▶ **Problem**
Everything from the line containing "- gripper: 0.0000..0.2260" through the line containing "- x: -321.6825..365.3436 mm" should be repeated exactly, and nothing else from the data.

▶ **Source records**
BEGIN

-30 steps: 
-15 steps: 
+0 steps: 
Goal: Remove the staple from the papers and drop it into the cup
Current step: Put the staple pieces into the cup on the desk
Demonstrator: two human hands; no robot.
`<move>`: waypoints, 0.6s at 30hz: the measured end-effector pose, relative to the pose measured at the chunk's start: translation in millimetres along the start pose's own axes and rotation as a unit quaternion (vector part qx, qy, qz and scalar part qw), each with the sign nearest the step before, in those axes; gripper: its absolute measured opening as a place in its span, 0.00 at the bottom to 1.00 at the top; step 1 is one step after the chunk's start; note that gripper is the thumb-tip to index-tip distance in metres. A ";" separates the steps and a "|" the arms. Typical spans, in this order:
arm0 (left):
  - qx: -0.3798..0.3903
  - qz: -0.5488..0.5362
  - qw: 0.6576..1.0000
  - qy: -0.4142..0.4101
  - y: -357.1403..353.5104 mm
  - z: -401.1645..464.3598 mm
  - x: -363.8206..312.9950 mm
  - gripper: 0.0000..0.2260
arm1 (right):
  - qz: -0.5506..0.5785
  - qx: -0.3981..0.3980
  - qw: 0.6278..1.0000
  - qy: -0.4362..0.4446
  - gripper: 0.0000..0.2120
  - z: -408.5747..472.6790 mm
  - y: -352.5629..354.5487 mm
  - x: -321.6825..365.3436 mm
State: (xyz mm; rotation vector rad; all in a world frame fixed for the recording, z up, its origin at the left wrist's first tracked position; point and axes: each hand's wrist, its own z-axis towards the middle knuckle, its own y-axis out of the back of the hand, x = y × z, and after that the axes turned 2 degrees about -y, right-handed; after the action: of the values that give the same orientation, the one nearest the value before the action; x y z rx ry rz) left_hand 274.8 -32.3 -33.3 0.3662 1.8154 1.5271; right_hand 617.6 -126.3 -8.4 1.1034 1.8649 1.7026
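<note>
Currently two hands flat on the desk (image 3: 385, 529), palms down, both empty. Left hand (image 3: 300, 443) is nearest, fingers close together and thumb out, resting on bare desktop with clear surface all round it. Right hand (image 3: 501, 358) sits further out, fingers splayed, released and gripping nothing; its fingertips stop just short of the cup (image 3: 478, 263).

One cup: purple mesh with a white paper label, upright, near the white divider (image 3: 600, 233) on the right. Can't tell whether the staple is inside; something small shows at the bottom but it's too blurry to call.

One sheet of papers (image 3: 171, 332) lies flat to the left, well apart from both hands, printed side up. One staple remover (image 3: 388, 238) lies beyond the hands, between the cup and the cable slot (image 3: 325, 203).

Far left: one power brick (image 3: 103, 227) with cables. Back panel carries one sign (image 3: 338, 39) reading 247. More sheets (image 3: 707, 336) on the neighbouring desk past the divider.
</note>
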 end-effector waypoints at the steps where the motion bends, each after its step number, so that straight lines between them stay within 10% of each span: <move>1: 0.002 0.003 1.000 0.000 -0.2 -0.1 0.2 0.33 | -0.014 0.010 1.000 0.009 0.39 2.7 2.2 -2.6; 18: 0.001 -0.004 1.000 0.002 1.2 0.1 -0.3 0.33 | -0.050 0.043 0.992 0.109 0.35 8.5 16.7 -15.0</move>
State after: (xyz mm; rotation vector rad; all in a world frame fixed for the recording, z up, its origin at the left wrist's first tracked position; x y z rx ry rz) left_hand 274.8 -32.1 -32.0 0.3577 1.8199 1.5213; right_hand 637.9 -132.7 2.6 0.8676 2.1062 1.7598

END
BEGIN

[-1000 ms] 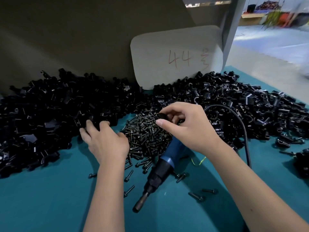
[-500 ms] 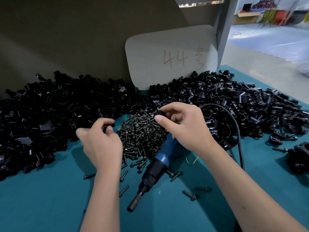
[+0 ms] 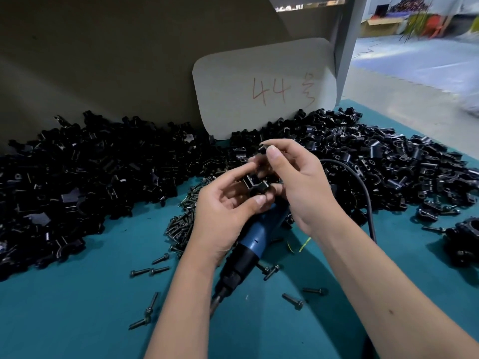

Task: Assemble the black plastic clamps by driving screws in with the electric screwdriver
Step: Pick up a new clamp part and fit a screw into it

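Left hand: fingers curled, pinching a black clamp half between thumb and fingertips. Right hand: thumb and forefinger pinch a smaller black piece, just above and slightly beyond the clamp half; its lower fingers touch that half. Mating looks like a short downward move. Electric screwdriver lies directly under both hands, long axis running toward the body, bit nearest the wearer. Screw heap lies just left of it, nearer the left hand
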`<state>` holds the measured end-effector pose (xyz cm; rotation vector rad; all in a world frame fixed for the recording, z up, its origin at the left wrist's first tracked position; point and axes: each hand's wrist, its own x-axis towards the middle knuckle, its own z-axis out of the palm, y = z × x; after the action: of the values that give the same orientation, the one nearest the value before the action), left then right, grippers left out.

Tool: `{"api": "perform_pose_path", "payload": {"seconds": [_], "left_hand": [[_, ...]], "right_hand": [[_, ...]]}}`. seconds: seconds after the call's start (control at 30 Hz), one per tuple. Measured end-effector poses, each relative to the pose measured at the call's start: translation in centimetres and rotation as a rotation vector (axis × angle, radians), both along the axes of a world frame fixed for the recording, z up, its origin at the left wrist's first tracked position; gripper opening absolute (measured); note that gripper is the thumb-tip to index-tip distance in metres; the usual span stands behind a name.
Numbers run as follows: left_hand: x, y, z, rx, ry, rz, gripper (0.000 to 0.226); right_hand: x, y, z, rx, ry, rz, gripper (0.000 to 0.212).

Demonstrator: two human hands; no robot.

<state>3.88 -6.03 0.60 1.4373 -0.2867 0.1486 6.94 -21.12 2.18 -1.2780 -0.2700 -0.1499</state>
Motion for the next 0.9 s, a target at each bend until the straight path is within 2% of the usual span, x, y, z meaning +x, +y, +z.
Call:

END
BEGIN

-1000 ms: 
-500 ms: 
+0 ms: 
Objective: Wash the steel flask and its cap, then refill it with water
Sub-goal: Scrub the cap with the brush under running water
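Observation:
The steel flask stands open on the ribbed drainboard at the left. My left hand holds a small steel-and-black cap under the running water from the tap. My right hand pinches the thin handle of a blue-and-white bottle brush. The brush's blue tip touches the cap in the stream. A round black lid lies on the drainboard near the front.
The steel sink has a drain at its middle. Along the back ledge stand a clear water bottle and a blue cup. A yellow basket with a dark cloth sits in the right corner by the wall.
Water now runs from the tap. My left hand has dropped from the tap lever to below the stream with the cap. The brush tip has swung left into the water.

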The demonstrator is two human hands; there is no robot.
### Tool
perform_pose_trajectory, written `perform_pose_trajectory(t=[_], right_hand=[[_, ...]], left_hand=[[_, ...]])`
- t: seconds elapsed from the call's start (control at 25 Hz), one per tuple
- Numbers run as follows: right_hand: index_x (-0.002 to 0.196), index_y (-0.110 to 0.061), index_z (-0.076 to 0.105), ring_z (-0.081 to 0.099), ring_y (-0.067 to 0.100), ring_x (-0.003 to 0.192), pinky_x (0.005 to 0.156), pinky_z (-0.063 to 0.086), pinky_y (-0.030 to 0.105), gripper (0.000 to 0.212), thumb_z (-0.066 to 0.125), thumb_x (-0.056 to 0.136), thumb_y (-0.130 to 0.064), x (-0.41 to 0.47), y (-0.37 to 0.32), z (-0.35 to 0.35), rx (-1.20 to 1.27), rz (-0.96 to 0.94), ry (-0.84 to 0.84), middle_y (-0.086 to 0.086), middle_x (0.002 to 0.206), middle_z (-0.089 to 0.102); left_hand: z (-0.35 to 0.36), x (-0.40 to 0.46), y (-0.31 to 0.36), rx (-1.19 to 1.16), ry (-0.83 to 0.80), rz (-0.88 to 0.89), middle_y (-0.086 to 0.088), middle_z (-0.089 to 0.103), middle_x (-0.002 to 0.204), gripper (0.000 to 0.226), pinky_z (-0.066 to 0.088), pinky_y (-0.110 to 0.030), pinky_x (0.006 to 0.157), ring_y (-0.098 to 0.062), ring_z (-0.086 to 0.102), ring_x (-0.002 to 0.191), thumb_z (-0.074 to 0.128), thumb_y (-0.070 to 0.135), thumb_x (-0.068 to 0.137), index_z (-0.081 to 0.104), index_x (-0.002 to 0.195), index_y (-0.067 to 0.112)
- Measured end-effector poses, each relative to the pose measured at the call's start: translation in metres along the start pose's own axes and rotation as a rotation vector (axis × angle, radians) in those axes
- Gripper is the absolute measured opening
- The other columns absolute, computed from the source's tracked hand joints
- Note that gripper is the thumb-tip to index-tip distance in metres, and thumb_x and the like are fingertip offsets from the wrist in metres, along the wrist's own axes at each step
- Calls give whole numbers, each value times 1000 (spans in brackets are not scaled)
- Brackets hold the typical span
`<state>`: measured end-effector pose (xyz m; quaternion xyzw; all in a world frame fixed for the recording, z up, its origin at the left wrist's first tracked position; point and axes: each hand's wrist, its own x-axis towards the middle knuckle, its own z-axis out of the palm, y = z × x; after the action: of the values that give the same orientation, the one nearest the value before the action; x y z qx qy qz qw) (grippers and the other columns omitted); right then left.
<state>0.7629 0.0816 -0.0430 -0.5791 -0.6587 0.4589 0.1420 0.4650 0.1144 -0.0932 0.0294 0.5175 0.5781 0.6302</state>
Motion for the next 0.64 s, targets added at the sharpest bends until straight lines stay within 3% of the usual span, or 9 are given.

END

▶ **Solution**
  - gripper: 0.0000..0.2260
arm1 (right):
  - qz: -0.5506..0.5785
  - qx: -0.3981..0.3980
  - qw: 0.6278..1.0000
  - qy: -0.4362..0.4446
  - gripper: 0.0000..0.2120
  - z: -408.5747..472.6790 mm
  - y: -352.5629..354.5487 mm
  - x: -321.6825..365.3436 mm

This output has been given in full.